Jacob Comes Down into Egypt

When Joseph’s steward and the officers of his household heard what had come about, they too rejoiced. And it was told Pharaoh himself that after many years of separation, Joseph’s own brethren had come into Egypt to buy corn, and had at first not recognized him or even so much as dreamed it was he; but that he had now made himself known to them and they were re-united. This pleased Pharaoh well, and he himself spoke with Joseph.

‘Tell your brethren,’ he said, ‘that it is Pharaoh’s will and desire that they return at once into their own country and bring back with them your father and their wives and children. Bid them trouble not with what goods they have. For from henceforth they shall have the best that Egypt affords, they shall live on the fat of the land and shall never again be in want or danger.
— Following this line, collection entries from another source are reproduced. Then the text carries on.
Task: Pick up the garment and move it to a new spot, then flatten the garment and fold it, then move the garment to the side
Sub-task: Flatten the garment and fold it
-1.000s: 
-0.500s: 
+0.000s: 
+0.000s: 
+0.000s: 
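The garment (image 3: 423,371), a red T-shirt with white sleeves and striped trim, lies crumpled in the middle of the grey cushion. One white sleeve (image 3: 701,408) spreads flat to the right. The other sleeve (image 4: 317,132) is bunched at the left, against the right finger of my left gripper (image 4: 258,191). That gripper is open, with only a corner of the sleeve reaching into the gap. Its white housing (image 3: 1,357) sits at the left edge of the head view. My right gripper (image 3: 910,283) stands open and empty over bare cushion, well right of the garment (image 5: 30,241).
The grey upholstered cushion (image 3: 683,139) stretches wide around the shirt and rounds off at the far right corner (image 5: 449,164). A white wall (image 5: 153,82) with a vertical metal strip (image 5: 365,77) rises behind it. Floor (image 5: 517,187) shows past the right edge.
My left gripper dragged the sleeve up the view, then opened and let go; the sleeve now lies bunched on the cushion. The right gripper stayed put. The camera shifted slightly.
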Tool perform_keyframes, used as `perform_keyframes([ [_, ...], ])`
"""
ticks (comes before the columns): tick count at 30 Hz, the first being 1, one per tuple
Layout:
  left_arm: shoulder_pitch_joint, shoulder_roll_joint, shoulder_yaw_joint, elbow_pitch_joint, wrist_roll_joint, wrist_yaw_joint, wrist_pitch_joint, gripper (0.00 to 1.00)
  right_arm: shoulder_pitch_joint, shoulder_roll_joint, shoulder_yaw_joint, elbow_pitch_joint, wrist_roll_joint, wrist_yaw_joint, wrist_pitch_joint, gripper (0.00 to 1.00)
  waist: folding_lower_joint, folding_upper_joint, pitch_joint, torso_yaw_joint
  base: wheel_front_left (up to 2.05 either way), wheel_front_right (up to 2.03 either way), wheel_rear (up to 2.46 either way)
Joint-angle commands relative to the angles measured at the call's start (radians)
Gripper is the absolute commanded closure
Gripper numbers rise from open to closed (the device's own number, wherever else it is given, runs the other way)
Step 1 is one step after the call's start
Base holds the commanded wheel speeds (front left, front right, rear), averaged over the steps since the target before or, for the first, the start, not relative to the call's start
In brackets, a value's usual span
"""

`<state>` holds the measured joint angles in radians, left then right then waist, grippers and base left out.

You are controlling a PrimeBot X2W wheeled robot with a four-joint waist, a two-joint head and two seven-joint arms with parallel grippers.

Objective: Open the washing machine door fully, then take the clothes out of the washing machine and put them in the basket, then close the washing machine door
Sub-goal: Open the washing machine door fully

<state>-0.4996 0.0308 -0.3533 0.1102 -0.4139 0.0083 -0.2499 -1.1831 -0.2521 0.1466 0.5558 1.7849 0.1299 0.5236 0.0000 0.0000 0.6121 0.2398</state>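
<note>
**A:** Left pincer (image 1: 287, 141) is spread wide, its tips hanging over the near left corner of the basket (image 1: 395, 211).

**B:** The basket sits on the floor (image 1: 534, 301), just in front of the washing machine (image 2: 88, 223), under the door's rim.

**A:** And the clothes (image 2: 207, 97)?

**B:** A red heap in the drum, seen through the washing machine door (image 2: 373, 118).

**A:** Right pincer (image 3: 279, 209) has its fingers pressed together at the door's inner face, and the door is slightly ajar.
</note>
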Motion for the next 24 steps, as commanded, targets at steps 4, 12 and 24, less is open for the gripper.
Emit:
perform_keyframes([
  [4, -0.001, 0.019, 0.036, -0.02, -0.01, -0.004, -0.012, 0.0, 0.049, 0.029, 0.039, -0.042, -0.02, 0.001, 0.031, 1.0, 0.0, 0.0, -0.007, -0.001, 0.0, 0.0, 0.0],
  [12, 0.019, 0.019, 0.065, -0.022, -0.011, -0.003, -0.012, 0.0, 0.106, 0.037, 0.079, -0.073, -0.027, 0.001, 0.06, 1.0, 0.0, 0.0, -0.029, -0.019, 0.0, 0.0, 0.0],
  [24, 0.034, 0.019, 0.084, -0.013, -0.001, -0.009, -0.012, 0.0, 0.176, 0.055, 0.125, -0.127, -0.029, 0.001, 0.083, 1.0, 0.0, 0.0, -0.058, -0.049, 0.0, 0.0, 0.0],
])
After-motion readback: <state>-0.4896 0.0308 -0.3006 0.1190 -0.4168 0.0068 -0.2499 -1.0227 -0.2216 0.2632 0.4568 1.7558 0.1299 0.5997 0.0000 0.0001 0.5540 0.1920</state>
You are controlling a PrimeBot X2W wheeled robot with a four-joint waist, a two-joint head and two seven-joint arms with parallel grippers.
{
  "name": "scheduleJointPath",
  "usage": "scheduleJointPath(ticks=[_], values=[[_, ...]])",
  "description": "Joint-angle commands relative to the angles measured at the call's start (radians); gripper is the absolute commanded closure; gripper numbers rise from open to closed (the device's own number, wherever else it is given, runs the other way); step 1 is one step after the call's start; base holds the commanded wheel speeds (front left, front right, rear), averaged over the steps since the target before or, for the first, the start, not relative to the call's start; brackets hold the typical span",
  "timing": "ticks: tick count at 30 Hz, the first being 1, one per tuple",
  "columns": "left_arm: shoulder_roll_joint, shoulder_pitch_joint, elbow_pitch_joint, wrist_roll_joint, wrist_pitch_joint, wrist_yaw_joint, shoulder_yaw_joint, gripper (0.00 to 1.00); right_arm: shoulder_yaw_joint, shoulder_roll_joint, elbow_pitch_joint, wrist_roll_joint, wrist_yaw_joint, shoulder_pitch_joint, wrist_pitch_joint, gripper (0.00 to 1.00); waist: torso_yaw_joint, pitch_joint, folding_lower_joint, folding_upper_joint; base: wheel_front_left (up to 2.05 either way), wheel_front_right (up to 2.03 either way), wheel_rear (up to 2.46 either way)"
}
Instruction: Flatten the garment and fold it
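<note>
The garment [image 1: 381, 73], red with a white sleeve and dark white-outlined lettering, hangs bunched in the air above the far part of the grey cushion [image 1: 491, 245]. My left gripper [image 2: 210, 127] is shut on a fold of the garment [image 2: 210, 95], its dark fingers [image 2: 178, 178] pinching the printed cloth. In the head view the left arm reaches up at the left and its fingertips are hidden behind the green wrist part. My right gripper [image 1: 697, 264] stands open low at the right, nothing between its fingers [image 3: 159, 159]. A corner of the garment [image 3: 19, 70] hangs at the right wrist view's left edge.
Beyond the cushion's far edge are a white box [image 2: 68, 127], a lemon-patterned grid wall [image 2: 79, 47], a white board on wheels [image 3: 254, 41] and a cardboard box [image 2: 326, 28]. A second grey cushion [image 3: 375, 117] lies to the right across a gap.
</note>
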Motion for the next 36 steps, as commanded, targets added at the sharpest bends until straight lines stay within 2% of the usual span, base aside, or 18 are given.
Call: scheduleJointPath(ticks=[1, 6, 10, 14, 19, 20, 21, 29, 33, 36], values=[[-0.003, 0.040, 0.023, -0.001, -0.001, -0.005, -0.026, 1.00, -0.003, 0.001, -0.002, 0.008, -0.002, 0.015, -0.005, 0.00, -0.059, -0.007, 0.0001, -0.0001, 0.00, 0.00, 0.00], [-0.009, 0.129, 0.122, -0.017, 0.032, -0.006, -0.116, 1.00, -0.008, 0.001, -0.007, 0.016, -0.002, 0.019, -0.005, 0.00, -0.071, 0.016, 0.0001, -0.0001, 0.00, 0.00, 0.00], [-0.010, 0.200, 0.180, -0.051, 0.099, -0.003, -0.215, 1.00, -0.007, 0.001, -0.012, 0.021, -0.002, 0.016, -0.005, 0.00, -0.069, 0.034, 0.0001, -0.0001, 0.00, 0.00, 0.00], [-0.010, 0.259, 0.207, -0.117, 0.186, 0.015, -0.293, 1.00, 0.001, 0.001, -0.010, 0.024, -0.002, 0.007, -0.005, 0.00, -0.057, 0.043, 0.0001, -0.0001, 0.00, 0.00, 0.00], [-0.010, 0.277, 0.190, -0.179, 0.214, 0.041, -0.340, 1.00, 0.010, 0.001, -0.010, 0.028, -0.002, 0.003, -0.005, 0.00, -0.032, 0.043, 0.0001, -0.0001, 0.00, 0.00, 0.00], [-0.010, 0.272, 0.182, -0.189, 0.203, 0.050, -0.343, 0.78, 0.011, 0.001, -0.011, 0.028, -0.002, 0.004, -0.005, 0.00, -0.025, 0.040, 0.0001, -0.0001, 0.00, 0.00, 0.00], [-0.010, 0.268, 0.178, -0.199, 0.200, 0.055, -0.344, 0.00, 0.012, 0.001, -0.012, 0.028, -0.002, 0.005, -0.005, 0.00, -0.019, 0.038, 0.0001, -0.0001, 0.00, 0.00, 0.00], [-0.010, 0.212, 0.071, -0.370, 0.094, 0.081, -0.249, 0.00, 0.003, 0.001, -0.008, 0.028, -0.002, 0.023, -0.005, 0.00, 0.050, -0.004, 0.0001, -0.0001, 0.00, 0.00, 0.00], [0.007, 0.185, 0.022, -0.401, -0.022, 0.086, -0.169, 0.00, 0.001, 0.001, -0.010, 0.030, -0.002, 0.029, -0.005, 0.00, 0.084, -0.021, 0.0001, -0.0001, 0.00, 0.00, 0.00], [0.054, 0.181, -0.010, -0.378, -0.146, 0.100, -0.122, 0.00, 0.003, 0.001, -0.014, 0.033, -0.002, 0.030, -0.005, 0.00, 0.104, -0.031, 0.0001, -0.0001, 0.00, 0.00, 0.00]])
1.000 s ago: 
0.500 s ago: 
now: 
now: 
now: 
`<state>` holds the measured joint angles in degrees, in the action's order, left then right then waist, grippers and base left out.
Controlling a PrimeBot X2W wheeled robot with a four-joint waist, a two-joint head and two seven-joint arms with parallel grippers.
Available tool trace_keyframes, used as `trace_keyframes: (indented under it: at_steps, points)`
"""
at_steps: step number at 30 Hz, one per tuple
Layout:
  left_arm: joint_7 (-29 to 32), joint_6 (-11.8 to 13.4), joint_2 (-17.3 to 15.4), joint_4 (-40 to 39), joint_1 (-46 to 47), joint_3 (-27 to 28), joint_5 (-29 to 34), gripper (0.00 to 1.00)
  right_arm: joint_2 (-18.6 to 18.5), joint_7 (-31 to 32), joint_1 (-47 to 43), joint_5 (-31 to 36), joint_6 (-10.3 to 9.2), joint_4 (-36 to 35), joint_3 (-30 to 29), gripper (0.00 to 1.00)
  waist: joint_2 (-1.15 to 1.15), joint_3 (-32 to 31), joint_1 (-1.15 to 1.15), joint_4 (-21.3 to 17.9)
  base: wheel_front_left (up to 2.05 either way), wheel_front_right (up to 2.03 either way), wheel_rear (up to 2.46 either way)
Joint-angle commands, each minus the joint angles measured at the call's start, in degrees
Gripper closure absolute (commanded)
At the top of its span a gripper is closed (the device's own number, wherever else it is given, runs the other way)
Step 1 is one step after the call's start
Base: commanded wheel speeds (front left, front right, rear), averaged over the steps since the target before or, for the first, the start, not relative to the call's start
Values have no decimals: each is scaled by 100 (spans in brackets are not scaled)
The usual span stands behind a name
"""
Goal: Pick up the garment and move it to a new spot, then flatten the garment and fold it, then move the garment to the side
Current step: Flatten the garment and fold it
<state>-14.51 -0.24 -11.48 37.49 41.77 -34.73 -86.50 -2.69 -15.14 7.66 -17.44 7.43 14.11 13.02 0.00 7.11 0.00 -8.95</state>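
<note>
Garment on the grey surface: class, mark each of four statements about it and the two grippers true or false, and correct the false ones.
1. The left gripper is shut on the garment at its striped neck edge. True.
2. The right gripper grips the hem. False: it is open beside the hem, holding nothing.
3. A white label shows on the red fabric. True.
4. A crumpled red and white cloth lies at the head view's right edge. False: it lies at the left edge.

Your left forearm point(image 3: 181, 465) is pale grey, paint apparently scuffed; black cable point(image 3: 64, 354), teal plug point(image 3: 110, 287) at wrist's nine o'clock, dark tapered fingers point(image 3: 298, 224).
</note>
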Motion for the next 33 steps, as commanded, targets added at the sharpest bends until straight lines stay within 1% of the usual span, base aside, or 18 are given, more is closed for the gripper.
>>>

Let them be supplied with baggage- wagons and with whatever else they may need in their long and arduous journey into Egypt—for themselves, their wives and their little ones and for your father. Thou knowest that in all things thy joys are my joys. Let nothing then be wanting for their comfort and for thine own peace of mind. The best that Egypt has is theirs.’

So Joseph gave orders that his brothers should be provided with baggage-wagons as Pharaoh had said, with horses to draw them, and beasts of burden, and all things else and every comfort that his father or their wives and their daughters might need on the journey.

For presents, too, from himself, he gave them one and all changes of raiment, the choicest in Egypt, famous through all time for the fineness of its linen. But to his brother Benjamin he gave three hundred pieces of silver and five changes of raiment. To his father he sent a present too, such as prince might send to prince—ten he-asses laden with all the riches of Egypt—things of beauty, rare and costly; and ten she-asses, their paniers piled with wheat and fruits and delicacies for his comfort on the journey.

The next morning, when they were assembled together in the courtyard of Joseph’s house, and beyond its gates stood ready the baggage-wagons and the asses and the servants that were to go with them, Joseph himself came down out of his house to greet them and to bid them farewell; and his two small sons were with him. He embraced his brothers, and gave them but one word of counsel. ‘Remember only this,’ he said, ‘that between you and me there remains nothing now but love and friendship, so let there be peace between you all. No reproaches, no recriminations, nothing but well and fair until we meet again. I would not that you fall out with one another by the way.’

They talked together until the last moment came for their departure. Their cares were over, and as they set out in the clear brightness of the morning a great company of Joseph’s household watched them go.

Day after day they continued their journey, sleeping when dark came on where it was customary for caravans to camp for the night, until, after they had turned inward from the sea, they came without mischance into Canaan. News had already been brought to Jacob from servants whom he had sent out to keep watch for them, that they were drawing near. They came together to his tent, and when he saw that Simeon was with them, and Benjamin himself was clasped again in his arms, he bowed his head in thanks to God for this great mercy.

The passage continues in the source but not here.